Culture, Strategy, and Purpose – Triple Threat in Healthcare Leadership

I recently read an article from Harvard Business Review by Hubert Joly. The article clearly and concisely bridges the link between culture, strategy, and purpose. If you want a successful company, culture, strategy, and purpose must be linked.

When my company is retained to help organizations improve patient experience, we drill down into strategy, culture, and purpose. Most times, we find that, like many things in healthcare, the three sit in their silos with patient experience in yet another.

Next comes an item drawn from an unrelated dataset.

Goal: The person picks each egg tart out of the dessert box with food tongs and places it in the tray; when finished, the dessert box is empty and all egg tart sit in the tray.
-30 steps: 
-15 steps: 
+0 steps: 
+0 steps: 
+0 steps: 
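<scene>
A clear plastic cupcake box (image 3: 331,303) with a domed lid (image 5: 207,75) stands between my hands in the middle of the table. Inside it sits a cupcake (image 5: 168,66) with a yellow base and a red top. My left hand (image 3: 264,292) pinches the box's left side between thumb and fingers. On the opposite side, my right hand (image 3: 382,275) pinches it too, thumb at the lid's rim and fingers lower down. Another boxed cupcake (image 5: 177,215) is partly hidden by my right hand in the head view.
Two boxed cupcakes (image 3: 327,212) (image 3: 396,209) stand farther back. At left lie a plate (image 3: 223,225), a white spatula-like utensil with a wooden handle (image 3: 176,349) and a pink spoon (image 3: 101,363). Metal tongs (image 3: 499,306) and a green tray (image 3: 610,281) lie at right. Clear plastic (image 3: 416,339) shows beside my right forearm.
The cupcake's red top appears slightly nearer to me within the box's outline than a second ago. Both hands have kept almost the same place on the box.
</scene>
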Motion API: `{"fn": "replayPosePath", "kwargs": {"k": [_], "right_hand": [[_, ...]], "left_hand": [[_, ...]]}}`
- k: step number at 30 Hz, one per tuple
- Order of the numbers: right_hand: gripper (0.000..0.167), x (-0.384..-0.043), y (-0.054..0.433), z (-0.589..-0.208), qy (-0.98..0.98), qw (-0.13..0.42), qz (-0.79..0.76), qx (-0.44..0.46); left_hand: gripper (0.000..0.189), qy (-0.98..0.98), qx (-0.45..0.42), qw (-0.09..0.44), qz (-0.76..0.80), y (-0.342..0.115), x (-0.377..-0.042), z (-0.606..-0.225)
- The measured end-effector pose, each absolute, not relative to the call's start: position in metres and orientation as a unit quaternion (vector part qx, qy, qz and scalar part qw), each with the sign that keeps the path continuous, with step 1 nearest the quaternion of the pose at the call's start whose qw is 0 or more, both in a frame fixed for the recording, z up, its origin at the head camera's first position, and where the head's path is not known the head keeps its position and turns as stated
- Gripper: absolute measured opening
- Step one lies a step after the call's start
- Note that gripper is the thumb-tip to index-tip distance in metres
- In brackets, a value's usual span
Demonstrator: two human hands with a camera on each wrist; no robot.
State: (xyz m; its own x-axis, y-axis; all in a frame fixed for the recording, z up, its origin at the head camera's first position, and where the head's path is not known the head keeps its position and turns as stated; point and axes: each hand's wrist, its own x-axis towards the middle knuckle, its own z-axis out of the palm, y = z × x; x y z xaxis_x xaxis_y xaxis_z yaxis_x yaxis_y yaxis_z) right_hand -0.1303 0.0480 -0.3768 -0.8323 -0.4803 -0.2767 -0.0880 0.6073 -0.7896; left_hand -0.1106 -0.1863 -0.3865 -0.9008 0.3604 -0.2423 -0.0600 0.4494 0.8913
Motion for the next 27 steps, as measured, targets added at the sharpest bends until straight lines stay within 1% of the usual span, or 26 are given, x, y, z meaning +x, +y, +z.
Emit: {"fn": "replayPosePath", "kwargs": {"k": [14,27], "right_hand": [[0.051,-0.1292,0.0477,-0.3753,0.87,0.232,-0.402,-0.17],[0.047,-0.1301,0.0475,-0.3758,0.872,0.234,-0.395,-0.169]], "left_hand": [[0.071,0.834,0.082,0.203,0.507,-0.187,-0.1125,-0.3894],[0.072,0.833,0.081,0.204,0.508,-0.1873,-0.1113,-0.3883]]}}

Modeling the Behavior You Want to See

Common sense dictates that leaders must role model the desired behavior, but that is not always the case. Joly states, “The way you change behavior is by changing behavior.” In other words, the leaders’ behaviors are what signals change and shape culture. Whatever you want the culture to be, starts with how the leaders behave. Is it aligned?

In addition to the silos mentioned above, I often see a well-articulated business strategy that doesn’t factor in the culture needed to achieve the strategy. It also doesn’t show how to connect to purpose. If your core strategy doesn’t link to purpose and culture, your odds of success diminish significantly.

One example is the hospital executive who continually preached and even threatened staff about survey score goals. There was no connection to patient experience with the hospital’s mission, vision, values, or purpose. Because she didn’t make the connection, she couldn’t expect the frontline team members to make it. Instead, people saw patient experience improvement tactics as a burden. They did not see it as a way to deliver the mission, vision, and values. They were tasks to check off.

Executing Strategy

Putting strategy on paper is one thing. Successfully executing strategy is very different. To implement strategy successfully, you must consider how the culture is positioned. Does the culture support the strategy? I worked with an organization that touted the desire to be the employer of choice in their region. It sounded good, but it was a lofty dream. The culture was unsupportive, punitive, and generally dysfunctional.

Overall success in any organization requires that healthcare leaders recognize and consciously connect culture, purpose, and strategy.